Don: You need a knowledge of mechanical engineering and sophisticated management software. Everything we do in our business is of a technical nature. We use an enormous amount of computers. All of our mold makers have a computer at each station. Even the junior employees require a higher skill level; it’s better that they have an associate degree.
In your opinion, what are the primary skill sets that the workforce of the future will require to succeed?
Matt: I think we need folks with higher level financial skills on every level.
Julianne: It’s like being on fire: stop, drop and roll. Stop if there’s a problem, drop the decision if it isn’t working, and roll with the punches.

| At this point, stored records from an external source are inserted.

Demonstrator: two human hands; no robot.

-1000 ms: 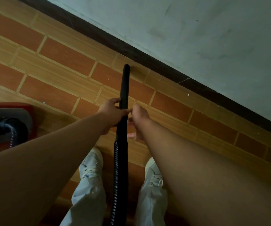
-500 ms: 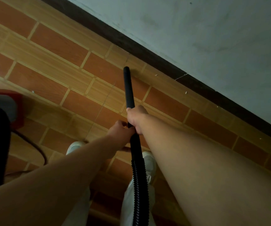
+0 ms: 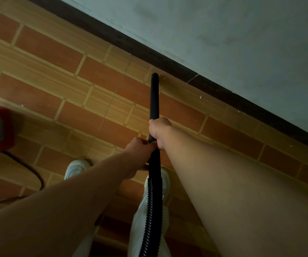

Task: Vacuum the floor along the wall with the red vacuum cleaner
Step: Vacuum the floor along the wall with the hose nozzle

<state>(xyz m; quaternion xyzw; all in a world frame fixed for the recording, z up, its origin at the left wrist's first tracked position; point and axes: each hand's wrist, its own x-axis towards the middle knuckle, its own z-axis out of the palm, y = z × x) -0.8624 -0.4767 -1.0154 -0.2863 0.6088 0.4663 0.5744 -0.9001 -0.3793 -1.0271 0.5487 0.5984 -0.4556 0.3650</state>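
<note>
Nearest us: two bare forearms and one black ribbed hose (image 3: 150, 210) coming up between them, over two pale trouser legs (image 3: 136, 227). Two white shoes on the floor, the left shoe (image 3: 75, 168) clear of the hose, the right shoe (image 3: 165, 178) partly behind it.

The hose joins one smooth black wand (image 3: 154, 97). Both hands are on it. The left hand (image 3: 140, 151) is lower, with fingers curled round the wand just above the ribbed part. The right hand (image 3: 158, 130) is higher, with fingers wrapped tight round the wand. The two hands touch each other.

One red vacuum cleaner (image 3: 10, 117) sits at the left edge, grey on top, blurred and cut off by the frame, well apart from the wand. One dark cable (image 3: 32, 173) loops on the floor beside it.

The wand tip (image 3: 154, 75) rests down at the floor (image 3: 97, 75), on orange and tan tiles, just beside the dark skirting (image 3: 168, 60). We count at least four pale specks (image 3: 200, 97) along that strip. Beyond them is one grey-green wall (image 3: 223, 34), scuffed.
</note>
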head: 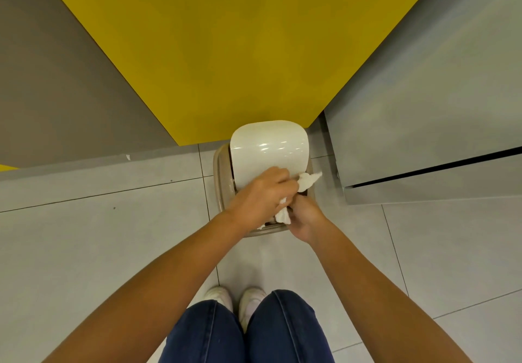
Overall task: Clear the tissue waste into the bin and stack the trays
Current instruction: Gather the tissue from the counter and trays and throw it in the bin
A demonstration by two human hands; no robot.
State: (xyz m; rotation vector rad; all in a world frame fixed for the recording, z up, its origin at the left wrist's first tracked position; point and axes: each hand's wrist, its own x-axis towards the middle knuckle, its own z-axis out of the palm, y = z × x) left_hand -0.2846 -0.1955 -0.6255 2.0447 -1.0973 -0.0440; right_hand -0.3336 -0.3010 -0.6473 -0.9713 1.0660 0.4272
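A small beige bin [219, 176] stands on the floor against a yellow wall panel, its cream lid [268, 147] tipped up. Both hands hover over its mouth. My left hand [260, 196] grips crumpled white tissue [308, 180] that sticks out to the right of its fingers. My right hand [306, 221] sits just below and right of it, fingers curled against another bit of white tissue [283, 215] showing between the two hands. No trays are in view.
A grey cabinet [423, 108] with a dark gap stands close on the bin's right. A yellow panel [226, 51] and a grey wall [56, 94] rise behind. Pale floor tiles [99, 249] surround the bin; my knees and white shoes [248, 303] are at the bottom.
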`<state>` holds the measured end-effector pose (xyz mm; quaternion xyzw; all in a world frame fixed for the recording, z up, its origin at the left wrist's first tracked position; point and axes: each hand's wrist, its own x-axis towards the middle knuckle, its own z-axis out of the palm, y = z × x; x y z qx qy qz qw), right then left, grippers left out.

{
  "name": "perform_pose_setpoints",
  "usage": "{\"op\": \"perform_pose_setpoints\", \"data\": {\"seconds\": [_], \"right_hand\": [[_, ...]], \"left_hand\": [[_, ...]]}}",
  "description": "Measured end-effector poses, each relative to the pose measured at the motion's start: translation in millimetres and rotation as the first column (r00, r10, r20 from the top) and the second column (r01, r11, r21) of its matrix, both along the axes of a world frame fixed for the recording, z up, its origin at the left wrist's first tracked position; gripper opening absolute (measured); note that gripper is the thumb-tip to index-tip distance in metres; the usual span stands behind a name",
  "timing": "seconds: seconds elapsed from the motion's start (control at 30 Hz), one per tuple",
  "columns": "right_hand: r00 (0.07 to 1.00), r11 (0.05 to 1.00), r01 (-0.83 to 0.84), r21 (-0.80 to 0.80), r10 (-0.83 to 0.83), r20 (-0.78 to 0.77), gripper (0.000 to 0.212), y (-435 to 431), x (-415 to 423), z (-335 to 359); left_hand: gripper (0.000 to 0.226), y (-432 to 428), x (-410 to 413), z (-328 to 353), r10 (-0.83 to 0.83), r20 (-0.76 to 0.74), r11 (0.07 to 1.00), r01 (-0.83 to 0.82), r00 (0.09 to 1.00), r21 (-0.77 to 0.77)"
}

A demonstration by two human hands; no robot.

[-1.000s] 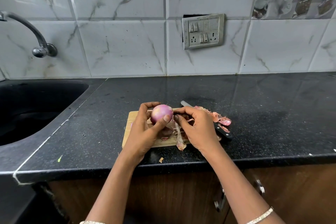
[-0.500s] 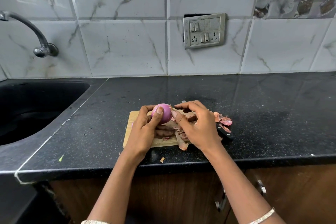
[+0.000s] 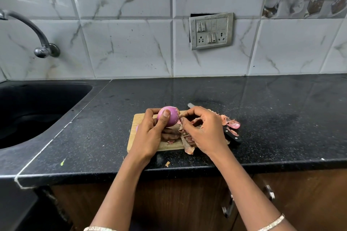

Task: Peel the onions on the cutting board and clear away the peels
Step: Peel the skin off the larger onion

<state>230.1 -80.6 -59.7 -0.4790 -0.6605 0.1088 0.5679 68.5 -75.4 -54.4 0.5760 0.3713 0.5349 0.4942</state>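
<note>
Left hand grips the onion, fingers curled behind it, thumb flat on its front. The onion is held just above the far part of the cutting board, its surface pink and mostly bare. Right hand has thumb and forefinger pinched together at the onion's right end, probably on a bit of skin, too small to confirm. Peels are heaped on the board's right half under the right hand, and some spill past its right edge. Knife lies at the board's right edge, black handle off it. One scrap sits on the countertop in front of the board.
</note>
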Motion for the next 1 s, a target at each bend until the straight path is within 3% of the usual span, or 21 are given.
{"op": "perform_pose_setpoints", "data": {"seconds": [0.2, 0.33, 0.5, 0.67, 1.0], "right_hand": [[0.993, 0.993, 0.118, 0.004, -0.118, -0.004, 0.010, 3.5, 4.2, -2.5], [0.993, 0.993, 0.116, -0.034, -0.116, -0.009, 0.030, 1.0, 3.5, -0.5], [0.999, 0.999, 0.051, 0.019, -0.051, -0.010, 0.006, -3.3, 1.6, 2.5], [1.000, 1.000, -0.007, 0.028, 0.007, -0.001, 0.018, -1.5, 0.8, 1.4], [0.998, 0.997, -0.007, 0.083, 0.001, 0.067, 0.020, 2.1, 2.0, -2.8]], "left_hand": [[0.042, 1.6, -0.3, -1.5, -0.014, 0.017, 1.000, 0.014, 1.000, -0.013], [0.046, 2.6, -0.6, -3.2, -0.007, 0.009, 1.000, 0.007, 1.000, -0.012], [0.042, 1.9, -4.1, -5.2, -0.049, 0.069, 0.998, 0.047, 0.996, 0.036], [0.056, 4.9, -8.6, -8.4, -0.091, 0.037, 0.991, 0.087, 0.995, 0.100], [0.048, 8.2, -10.6, -10.1, -0.097, 0.017, 0.982, 0.093, 0.995, 0.163]]}}
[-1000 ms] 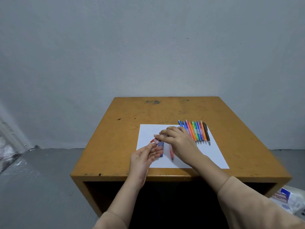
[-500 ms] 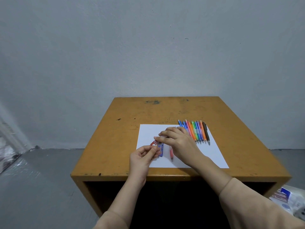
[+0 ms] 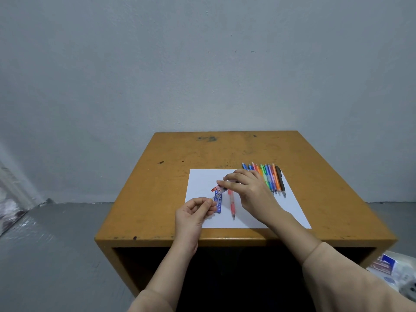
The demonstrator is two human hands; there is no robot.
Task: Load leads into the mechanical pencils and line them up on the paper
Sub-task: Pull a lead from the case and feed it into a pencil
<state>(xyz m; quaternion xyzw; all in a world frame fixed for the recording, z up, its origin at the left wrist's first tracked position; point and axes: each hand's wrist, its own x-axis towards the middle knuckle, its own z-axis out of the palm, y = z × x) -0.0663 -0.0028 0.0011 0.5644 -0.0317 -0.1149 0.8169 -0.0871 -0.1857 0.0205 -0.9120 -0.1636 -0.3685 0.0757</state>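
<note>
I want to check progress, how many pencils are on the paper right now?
About 9. Some eight lie side by side in a row at the paper's far right corner, and a red pencil lies alone mid-sheet. The right hand covers part of the row, so more may be hidden.

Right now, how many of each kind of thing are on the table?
Mechanical pencils in the row: about 9 (tightly packed, partly behind the right hand)
Red pencil lying apart: 1
Blue lead case: 1
Paper sheet: 1
Total: about 12
</note>
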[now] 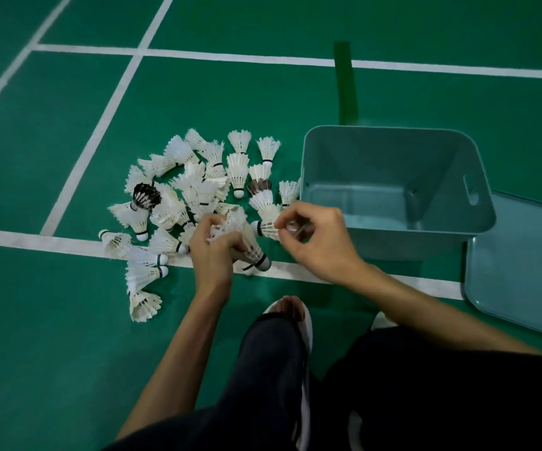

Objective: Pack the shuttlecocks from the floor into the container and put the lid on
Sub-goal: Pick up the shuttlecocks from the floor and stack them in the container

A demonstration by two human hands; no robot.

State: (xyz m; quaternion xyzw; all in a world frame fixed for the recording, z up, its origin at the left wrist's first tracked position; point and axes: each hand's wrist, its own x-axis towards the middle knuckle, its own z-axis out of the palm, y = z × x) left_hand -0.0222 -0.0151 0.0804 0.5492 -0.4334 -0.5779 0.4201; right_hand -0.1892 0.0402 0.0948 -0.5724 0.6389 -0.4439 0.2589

Lisa: A great attitude, first and foremost. People who are hungry for jobs and to do their best work are going to be the people who succeed. If we think that just showing up is enough, we’ve already seen why it isn’t. Opportunities will be provided to those with great attitudes and a great work ethic. That’s what we’re frankly finding the hardest to find. If somebody comes to us without those qualities, it’s the hardest to nurture. We can teach the skills that are needed to do a particular task, but a real willingness to jump in and be receptive to learning and thoroughness-Eric calls it “doing the last five percent”-that really makes a difference to us.
Don: The truth of the matter is, is that the so-called blue collar worker and how we use them in the future will be less and less. It’s a huge change. [Employees in the workforce of the future] need, at the very least, sophisticated computer skills.
The workforce of the future will be a place that rewards those who are flexible, educated, personable, and well-rounded, and who have specialized technical skills. Opportunities in arts, tourism, finance, management, healthcare and engineering (to name but a few) abound in the Berkshires; it is the responsibility of the employee of the future to be prepared for the almost limitless opportunities that are available.